Following Trump’s “liberation day” tariff announcement, stocks have bounced sharply from spring lows, with some Wall Street pros saying the worst has ended and setting the stage for a relatively mild summer session.
“Volatility will continue. … But I think extreme volatility is behind us,” Solidarity Capital CEO Jeff McLean told Yahoo Finance in an interview Wednesday.
According to McClean, investors may be better off fleeing, between range-bound price action, lack of clear direction from the Fed and headline fatigue from Washington, at least until a more clear signal emerges.
“Volatility will calm a little more this summer as people check out from the daily news that has caused a lot of tariff-related noise,” he said.
Since hitting April lows, the benchmark S&P 500 (^GSPC) has reached around 20%, led by rapid rebounds in beaten sectors such as Communication Services (XLC), Consumer Discretion (XLY), and Technology (XLK).
WilmacGo, Associate Chief Investment Officer at Prime Capital Financial, reiterated the view that the market could be quiet throughout the summer, noting that even the long-term Treasury yield, which is the biggest concern in recent weeks, continues to exist in most range between 4% and 5% despite ongoing noise from Washington.

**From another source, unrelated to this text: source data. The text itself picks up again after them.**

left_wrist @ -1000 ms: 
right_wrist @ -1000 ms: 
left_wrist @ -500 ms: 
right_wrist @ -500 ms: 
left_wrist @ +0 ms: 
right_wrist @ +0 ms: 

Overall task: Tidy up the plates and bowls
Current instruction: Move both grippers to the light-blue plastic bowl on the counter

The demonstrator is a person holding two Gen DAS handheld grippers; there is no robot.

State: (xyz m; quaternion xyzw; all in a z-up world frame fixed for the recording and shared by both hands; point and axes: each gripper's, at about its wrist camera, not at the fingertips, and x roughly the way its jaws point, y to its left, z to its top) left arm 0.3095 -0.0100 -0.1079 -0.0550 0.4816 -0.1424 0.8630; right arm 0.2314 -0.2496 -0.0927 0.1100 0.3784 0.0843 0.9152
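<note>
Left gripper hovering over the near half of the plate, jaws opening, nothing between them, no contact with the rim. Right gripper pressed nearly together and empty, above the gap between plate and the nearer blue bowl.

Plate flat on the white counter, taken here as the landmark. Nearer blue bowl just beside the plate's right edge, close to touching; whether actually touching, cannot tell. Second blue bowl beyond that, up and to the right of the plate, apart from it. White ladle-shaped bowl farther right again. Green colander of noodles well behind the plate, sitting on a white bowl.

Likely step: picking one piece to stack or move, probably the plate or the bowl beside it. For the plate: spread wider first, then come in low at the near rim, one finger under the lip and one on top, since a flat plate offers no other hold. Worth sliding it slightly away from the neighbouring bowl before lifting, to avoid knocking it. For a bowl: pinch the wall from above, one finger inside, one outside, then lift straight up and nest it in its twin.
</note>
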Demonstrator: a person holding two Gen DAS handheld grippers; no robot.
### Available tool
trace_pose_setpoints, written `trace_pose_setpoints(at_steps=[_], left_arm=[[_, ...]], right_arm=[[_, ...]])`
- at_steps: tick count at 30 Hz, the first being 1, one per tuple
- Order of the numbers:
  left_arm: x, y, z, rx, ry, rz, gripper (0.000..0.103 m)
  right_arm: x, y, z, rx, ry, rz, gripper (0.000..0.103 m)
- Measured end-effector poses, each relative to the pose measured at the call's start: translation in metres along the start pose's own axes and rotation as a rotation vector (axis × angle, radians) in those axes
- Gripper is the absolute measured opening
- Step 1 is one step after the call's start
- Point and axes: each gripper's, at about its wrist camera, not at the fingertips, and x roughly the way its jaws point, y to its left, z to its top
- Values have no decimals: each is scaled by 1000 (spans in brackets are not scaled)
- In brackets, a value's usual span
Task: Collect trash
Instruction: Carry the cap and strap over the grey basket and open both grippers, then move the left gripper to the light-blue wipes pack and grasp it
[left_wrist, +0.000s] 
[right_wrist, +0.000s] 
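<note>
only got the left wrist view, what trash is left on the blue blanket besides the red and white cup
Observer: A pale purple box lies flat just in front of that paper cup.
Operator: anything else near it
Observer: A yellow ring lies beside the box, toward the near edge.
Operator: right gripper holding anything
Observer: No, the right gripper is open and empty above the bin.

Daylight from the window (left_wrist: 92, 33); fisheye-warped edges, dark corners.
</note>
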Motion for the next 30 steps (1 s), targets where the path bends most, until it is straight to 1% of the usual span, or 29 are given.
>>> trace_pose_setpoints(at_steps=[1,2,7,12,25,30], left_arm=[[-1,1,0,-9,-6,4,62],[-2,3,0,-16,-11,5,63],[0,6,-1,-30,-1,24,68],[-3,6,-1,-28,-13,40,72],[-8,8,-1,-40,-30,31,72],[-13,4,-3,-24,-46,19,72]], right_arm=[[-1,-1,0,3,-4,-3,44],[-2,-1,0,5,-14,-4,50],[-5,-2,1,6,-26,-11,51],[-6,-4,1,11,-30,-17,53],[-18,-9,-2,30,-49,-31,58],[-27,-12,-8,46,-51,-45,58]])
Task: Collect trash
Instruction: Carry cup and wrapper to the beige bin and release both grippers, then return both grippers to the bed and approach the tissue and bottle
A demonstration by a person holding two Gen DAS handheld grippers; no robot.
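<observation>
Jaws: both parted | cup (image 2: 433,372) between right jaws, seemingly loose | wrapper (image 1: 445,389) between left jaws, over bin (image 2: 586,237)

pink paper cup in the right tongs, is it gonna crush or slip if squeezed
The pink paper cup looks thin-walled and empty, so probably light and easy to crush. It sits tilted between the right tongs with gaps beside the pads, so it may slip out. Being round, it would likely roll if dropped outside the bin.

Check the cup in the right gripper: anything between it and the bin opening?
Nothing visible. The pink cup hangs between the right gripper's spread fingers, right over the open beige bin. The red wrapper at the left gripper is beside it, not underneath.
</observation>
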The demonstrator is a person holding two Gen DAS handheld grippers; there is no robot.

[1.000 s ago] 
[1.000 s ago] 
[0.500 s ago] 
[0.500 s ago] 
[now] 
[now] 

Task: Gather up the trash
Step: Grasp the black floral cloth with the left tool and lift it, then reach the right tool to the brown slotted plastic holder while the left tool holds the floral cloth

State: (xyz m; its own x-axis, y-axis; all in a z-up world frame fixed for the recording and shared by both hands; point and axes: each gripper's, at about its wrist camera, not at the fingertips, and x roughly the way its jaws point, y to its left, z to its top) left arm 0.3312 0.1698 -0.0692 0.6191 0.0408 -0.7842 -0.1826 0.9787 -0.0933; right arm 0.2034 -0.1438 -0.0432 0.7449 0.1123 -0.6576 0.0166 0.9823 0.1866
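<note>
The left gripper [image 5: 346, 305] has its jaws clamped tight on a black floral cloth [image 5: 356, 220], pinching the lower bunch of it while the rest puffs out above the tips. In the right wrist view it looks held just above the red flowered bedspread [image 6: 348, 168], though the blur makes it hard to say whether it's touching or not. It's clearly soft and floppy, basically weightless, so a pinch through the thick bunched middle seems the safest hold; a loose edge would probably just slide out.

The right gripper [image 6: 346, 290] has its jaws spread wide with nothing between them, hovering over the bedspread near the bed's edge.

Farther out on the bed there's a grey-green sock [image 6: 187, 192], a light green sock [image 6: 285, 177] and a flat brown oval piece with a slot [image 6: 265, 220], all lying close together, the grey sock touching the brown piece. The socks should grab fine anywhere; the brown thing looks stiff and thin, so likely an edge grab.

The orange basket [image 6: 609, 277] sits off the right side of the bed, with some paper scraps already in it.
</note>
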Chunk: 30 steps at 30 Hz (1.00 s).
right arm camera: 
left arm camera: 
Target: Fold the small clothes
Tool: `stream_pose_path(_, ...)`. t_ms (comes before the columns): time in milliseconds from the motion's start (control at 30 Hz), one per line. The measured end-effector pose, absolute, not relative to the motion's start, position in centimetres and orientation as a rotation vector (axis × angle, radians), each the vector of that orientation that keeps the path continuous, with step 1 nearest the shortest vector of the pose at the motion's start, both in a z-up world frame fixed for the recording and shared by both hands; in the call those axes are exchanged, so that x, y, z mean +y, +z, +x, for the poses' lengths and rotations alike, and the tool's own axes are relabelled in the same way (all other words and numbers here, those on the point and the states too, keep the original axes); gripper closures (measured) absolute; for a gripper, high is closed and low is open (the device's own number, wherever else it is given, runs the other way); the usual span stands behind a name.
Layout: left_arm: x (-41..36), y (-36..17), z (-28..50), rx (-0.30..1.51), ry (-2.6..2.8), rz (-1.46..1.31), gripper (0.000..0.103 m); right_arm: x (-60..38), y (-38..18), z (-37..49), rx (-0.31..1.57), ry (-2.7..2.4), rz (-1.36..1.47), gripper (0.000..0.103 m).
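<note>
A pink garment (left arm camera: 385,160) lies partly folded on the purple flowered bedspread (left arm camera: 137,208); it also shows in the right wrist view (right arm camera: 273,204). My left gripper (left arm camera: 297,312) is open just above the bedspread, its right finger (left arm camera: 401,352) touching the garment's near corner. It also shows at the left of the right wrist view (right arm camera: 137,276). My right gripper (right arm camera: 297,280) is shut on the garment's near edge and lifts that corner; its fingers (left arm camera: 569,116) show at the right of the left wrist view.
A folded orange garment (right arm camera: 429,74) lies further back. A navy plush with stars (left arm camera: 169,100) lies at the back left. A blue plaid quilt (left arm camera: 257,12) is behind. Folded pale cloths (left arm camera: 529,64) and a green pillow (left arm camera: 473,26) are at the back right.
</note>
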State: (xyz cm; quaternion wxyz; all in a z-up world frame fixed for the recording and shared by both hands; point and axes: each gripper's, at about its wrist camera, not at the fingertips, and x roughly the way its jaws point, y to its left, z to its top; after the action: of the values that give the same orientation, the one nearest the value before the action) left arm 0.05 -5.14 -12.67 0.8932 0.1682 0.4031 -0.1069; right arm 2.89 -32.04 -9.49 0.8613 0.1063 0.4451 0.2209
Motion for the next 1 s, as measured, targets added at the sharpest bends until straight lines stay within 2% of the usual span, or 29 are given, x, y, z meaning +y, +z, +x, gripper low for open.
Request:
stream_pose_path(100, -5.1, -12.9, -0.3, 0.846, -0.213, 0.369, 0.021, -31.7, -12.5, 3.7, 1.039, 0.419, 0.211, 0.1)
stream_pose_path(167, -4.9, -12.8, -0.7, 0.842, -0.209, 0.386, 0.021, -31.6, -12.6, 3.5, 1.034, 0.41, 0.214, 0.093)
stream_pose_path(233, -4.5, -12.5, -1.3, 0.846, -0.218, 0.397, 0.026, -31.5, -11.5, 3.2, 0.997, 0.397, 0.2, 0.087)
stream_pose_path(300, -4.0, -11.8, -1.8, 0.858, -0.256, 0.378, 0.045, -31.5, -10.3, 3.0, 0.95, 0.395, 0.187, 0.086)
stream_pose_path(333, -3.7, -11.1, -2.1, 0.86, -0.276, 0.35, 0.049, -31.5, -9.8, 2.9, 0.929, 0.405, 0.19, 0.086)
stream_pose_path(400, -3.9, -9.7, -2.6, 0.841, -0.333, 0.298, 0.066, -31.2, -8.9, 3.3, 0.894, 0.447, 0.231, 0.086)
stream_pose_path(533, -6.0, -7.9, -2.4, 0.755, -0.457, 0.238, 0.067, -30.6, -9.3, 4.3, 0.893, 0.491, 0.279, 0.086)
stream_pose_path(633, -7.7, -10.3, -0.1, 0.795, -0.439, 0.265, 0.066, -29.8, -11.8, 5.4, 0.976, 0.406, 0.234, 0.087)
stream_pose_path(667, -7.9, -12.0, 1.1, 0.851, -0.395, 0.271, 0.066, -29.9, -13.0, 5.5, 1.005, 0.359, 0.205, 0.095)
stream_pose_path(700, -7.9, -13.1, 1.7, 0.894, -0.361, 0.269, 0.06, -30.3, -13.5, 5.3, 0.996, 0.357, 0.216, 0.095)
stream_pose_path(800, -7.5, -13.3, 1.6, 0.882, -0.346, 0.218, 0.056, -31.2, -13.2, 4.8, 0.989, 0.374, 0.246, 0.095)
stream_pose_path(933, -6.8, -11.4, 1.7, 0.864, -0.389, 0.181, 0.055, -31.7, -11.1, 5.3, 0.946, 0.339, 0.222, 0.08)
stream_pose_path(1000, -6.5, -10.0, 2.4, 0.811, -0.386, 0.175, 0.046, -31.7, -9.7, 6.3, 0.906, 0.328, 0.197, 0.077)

“My recommendation right now is to enjoy the summer,” he said. “There’s absolutely nothing to be excited about the extent of its range being significantly increased or broken by a drawback,” he added.
Of course, many events will be able to keep investors busy for the coming months, starting with the Federal Reserve’s Jackson Hole Symposium in August. Important tariff deadline for early July Future Fed conferences will shape rate cut expectations and shape Trump’s “big, beautiful bill” advancements through the Senate.
But so far, traditional market drivers such as revenue, economic data and Fed policy have taken the backseat of politics.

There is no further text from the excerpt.